A leading health researcher recently told me a provocative definition of the word “addiction.” He defined it as “continued use, despite adverse consequences.” In other words, you’re addicted to something if you keep doing it, despite the fact that it’s bad for you. If he’s right, then I may be in trouble. It means that, among other things, I’m possibly addicted to… filmmaking.
Ever since my husband (and co producer), Jules, and I decided to make another film, life has been mad. Despite the glamorous reputation that the movie industry has, the reality is far from it. We’re independent filmmakers, which means that in order to get our films made, we finance the production ourselves. We have to keep our “day jobs” running alongside our passion project. Throw two young kids into the mix (aged four and one) and ta-dah… mayhem.
The irony that the documentary we are making is about meditation and stress reduction is not lost on me. In fact it was because I’m meditating every day as part of this film project that I was forced to face a sore reality – that making movies is bad for my health. I’m 174 days into my documentary experiment which involves having a team of scientists track my progress and I’ve also just participated in an eight-week Mindfulness Based Stress Reduction (MBSR) program – the program typically favoured by researchers who are interested in studying the health benefits of meditation. MBSR has a reputation for helping people to “wake up” and to see things “as they really are” and for me this started happening right from the start when meditation teacher Timothea Goddard, read out a poem.
There’s a Hole in My Sidewalk
by Portia Nelson
I walk down the street. There is a deep hole in the sidewalk. I fall in. I am lost… I am helpless. It isn’t my fault. It takes forever to find a way out.
I walk down the same street. There is a deep hole in the sidewalk. I pretend I don’t see it. I fall in again. I can’t believe I am in the same place. But it isn’t my fault. It still takes a long time to get out.
I walk down the same street. There is a deep hole in the sidewalk. I see it is there. I still fall in… it’s a habit. My eyes are open. I know where I am. It is my fault… I get out immediately.
I walk down the same street. There is a deep hole in the sidewalk. I walk around it.
I walk down another street.
Despite being a health journalist with an autoimmune disease, despite having made a movie and written a book about taking an evidence based approach to finding good health, and despite knowing better, as Timothea read the poem, I knew that I had fallen into the hole in my metaphorical side walk. I had been dropping crucial hours of sleep in order to get a film grant application completed, I had organised a weekend shoot schedule because there was no other choice, and I was spending some days working in front of my computer writing and responding to emails for eight hours straight without moving my body in the way that I know I must.
It was an uncomfortable reality to face. I am passionate about the work that I do, but the long work days, unsympathetic schedules, and money worries all amount to continual compromises on the things that I know are critical for my health and wellbeing. I couldn’t help but wonder if it was time to walk down another street? Perhaps I needed to quit making movies.

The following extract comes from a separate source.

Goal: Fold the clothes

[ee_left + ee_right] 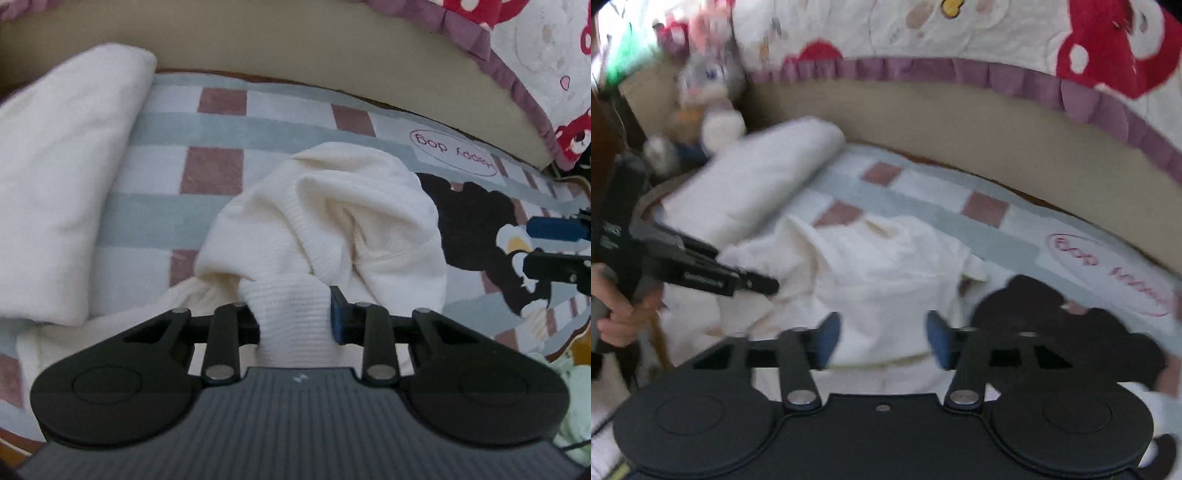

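Note:
A cream knitted garment (332, 214) lies bunched on the checked blanket (221, 125). My left gripper (295, 314) is shut on a thick fold of it, and the knit fills the gap between the pads. The right wrist view is blurred. There the garment (879, 266) spreads over the blanket, and the left gripper (753, 282), held by a hand (617, 314), reaches into its left side. My right gripper (882, 336) stands open over the garment's near edge, its blue pads apart from the cloth. The right gripper (532, 245) also shows at the right edge of the left wrist view.
A folded white piece (62, 177) lies at the left of the blanket. A beige bed side (295, 44) rises behind, with a white and red quilt (997, 33) above. A plush toy (709, 99) sits at the back left. A black cartoon print (1034, 306) marks the blanket's right.

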Motion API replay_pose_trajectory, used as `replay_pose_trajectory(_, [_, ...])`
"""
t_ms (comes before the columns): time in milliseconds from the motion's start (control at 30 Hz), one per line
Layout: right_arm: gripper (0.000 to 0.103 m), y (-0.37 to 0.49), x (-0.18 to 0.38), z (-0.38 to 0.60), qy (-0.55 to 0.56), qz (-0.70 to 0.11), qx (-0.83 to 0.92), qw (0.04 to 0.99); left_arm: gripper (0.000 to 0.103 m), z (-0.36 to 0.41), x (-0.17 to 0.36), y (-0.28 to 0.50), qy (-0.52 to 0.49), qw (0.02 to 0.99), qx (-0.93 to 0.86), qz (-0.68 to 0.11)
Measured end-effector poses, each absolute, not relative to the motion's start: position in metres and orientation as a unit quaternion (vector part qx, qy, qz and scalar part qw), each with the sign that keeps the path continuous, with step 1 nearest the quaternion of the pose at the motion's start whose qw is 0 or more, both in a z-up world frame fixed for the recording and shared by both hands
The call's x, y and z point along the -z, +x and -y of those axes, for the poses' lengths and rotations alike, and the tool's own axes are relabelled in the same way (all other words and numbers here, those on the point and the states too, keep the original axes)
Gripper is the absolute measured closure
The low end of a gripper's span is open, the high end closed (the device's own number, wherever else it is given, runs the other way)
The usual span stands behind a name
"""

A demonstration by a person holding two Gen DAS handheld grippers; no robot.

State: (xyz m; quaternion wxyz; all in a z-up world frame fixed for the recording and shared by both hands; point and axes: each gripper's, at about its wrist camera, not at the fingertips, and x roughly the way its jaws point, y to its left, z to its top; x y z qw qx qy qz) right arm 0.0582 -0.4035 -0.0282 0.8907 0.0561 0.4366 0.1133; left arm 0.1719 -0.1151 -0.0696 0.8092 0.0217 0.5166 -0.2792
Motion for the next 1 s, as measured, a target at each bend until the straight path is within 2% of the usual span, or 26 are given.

Portia Nelson’s poem has remarkable parallels to a model of behaviour change studied by researchers. It turns out that when we’re trying to change our behaviour, such as quitting smoking or eating more fruit and vegetables, we move through a series of predictable stages.
Stages of Change
by James O. Prochaska and Carlo Di Clemente
Pre-contemplation – “I can’t”
You’re not intending to change anything in the foreseeable future.
Contemplation – “I might”
You’re starting to recognise that your behaviour is problematic and you start weighing up the pros and cons.
Preparation – “I will”
You’re intending to take action in the immediate future, and begin taking small steps.
Action – “I am”
You’re actively changing.
Maintenance – “I am still”
You have been sustaining the healthy action for at least six months and are working to prevent relapse.
Termination – “I have”
You have zero temptation and have sustained the change for five years. You are sure that you will not return to your old unhealthy habit.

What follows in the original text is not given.